Estatística da miséria
Nacib Hetti
Em artigo com o título “A fome não pode esperar” publicado na Folha de S. Paulo, o então diretor-geral da FAO, José Graziano da Silva, disse que um bilhão de seres humanos sofrem de subnutrição, indicando um programa para reduzir esse número pela metade em cinco anos. Todo ano eu vejo esse filme, recheado de estatísticas e índices alarmantes. Os mecanismos de aferição dos fenômenos sociais são tão sofisticados que permitiram determinar que o bebê de número 7 bilhões nasceu na África, no dia 31 de outubro de 2014. No mesmo dia nasceram mais 500 mil, sendo que 100 mil estão marcados para morrer ainda jovens ou para viver na miséria.
A miséria prospera no mundo na mesma proporção dos investimentos na análise da miséria. Parece uma alegação absurda, mas os números originados das próprias estatísticas indicam a evidência deste fenômeno. O que faz entender que existe um descompasso entre o interesse de se conhecer o grau da miséria e a vontade efetiva de se reduzir ou eliminar a miséria. Anualmente são investidos cerca de 50 bilhões de dólares pela ONU, governos, fundações, universidades, ONGs e outros organismos, exclusivamente com o objetivo de medir e qualificar a evolução da miséria no mundo. Tal qual as condições meteorológicas, a miséria é medida diariamente.
Cerca de 100 mil sociólogos, economistas, demógrafos, antropólogos, sanitaristas e outros cientistas, vinculados a mais de duas mil instituições, estão diariamente medindo a miséria do mundo ou atualizando números sobre os nossos irmãos deserdados.
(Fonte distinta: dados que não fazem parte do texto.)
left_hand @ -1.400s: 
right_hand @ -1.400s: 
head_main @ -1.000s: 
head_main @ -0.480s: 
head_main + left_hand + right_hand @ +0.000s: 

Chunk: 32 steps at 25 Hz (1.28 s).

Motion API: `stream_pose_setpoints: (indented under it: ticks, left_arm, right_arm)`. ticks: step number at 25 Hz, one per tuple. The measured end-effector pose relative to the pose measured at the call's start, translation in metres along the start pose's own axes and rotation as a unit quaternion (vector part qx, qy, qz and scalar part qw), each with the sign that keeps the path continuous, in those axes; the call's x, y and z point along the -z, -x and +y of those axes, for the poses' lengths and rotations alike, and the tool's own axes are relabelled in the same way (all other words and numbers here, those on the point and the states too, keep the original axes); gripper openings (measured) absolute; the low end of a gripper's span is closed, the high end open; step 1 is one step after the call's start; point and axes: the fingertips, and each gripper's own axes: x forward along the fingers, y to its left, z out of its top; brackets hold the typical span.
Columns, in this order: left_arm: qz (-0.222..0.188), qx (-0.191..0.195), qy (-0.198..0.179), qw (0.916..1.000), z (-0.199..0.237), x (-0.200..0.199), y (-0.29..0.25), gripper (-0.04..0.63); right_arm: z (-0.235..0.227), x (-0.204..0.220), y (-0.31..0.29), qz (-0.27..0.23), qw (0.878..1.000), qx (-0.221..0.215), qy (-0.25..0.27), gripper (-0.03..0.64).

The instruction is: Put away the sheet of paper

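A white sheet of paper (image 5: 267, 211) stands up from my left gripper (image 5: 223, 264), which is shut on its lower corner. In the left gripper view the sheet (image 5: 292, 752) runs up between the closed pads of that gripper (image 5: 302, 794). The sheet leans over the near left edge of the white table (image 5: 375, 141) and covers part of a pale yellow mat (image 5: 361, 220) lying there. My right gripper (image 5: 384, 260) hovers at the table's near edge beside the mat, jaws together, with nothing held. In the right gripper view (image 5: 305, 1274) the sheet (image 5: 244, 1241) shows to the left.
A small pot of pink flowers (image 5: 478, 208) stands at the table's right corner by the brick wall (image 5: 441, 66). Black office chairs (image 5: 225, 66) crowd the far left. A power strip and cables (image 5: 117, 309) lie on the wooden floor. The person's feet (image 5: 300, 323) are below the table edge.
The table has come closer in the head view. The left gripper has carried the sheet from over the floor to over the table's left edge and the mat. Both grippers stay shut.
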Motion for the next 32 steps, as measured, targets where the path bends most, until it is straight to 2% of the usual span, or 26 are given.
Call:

O preciosismo demonstra a qualificação dos técnicos. Hoje já se pode saber, por exemplo, na África Oriental, como estão os índices de desnutrição, mortalidade infantil, deficiência sanitária, epidemias, analfabetismo, criminalidade, mobilidade social, desemprego e outras misérias menores. Já no Brasil a estatística da miséria tem servido para medir a reserva de mercado eleitoral, com a eterna bolsa família. Na Europa os índices pioram, com o crescente fluxo de africanos e árabes que fogem de suas guerras miseráveis.
Milhares de pessoas nascem, vivem e morrem em campos de refugiados, sem saber o que é a liberdade e uma vida digna. As últimas divulgações do IDH nos diversos países e regiões do mundo mostram que alguns índices sociais são medíocres, principalmente no aspecto sanitário, com carências absolutas no fornecimento de água potável e no atendimento médico. Não cabe negar a necessidade da estatística. Ela tem substância analítica e acadêmica e se constitui na fonte criadora de teorias e programas, que são, em seguida, metamorfoseados e se tornam matéria para novas teses.
Fica a pergunta: por que tanto empenho com pesquisas e tão pouco no combate efetivo da miséria? A resposta pode estar na crença da impossibilidade de se resolver a miséria ou na certeza de que a sua análise é indispensável para a inteligência acadêmica. Os miseráveis estão morrendo de inanição, em compensação estão sendo rigorosamente dimensionados e qualificados com os melhores instrumentos sociológicos.